If you don't synchronise reads and writes, a reader could read while a writer is writing, and read the data in a half-written state if the write operation is not atomic. So yes, synchronisation would be necessary to keep that from happening.

You surely need synchronization here . The simple reason being that there is a distinct possibility that data be in a inconsistent state when start_write is updating the information in the global array and one of your 3 threads try to read the same data from the global array .
What you quote is also incorrect . " must be a lock to protect data from accessed by reader and writer at the same time" should be "must be a lock to protect data from modified by reader and writer at the same time"
if the shared data is being modified by one of the threads and another thread is reading from it you need to use lock to protect it .
if the shared data is being accessed by two or more threads then you dont need to protect it .

It will work fine if the threads are just reading from global_array. printf should be fine since this does a single IO operation in append mode.
However, since the main thread calls start_write to update the global_array at the same time the other threads are in start_read then they are going to be reading the values in a very unpredictable manner. It depends highly on how the threads are implemented in the OS, how many CPUs/cores you have, etc.. This might work well on your dual core development box but then fail spectactuarly when you move to a 16 core production server.
For example, if the threads were not synchronizing, they might never see any updates to global_array in the right circumstances. Or some threads would see changes faster than others. It's all about the timing of when memory pages are flushed to central memory and when the threads see the changes in their caches. To ensure consistent results you need synchronization (memory barriers) to force the caches to the updated.

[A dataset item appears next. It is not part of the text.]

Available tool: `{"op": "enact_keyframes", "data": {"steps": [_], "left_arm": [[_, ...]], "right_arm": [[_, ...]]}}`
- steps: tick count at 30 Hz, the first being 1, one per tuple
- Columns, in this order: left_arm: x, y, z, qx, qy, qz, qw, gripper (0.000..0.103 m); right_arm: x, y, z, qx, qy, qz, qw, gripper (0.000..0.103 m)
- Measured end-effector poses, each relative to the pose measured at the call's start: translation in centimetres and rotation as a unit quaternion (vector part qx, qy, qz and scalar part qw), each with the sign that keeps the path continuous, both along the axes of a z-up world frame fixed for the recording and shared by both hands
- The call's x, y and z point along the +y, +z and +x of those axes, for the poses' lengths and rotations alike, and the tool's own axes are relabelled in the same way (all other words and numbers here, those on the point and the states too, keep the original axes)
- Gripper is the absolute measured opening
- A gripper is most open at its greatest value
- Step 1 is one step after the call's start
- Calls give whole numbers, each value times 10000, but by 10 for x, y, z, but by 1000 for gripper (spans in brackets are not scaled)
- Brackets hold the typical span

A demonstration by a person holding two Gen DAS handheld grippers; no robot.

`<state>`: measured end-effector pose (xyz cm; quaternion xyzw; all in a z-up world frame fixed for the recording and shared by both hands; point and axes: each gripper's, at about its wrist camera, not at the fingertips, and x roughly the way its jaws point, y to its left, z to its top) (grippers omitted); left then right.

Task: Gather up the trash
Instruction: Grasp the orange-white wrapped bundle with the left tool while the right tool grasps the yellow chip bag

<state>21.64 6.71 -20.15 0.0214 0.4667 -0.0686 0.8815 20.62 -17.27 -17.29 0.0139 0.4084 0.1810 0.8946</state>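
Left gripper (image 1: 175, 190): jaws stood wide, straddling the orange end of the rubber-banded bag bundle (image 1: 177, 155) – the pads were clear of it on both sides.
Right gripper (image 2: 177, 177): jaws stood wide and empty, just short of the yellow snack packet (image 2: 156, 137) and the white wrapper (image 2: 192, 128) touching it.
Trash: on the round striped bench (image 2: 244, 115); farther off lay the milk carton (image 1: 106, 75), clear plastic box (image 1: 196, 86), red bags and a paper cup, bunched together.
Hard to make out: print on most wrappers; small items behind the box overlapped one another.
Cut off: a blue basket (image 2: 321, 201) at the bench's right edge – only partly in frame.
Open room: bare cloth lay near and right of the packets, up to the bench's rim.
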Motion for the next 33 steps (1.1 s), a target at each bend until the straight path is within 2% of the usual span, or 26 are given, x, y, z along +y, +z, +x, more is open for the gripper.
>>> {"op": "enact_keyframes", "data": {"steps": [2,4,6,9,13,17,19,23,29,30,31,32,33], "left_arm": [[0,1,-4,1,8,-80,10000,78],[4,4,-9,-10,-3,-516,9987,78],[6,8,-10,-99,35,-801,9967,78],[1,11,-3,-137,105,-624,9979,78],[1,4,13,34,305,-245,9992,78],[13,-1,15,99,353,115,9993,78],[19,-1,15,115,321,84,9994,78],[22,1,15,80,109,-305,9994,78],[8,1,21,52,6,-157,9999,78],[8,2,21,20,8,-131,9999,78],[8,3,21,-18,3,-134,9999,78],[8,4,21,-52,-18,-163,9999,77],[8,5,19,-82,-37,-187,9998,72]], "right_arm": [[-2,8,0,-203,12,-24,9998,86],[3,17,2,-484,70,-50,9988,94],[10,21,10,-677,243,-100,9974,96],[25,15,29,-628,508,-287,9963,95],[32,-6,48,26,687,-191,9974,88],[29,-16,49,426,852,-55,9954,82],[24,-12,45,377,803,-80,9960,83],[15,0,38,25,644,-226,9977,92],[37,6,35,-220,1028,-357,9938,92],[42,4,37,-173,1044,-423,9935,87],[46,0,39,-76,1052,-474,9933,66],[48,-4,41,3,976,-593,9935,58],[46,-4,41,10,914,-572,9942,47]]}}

The general answer is you need some way to ensure/enforce necessary atomicity, so the reader doesn't see an inconsistent state.
A lock (done correctly) is sufficient but not always necessary. But in order to prove that it's not necessary, you need to be able to say something about the atomicity of the operations involved.
This involves both the architecture of the target host and, to some extent, the compiler.
In your example, you're writing a long to an array. In this case, the question is is the storage of a long atomic? It probably is, but it depends on the host. It's possible that the CPU writes out a portion of the long (upper/lower words/bytes) separately and thus the reader could get a value never written. (This is, I believe, unlikely on most modern CPU archs, but you'd have to check to be sure.)
It's also possible for there to be write buffering in the CPU. It's been a long time since I looked at this, but I believe it's possible to get store reordering if you don't have the necessary write barrier instructions. It's unclear from your example if you would be relying on this.
Finally, you'd probably need to flag the array as volatile (again, I haven't done this in a while so I'm rusty on the specifics) in order to ensure that the compiler doesn't make assumptions about the data not changing underneath it.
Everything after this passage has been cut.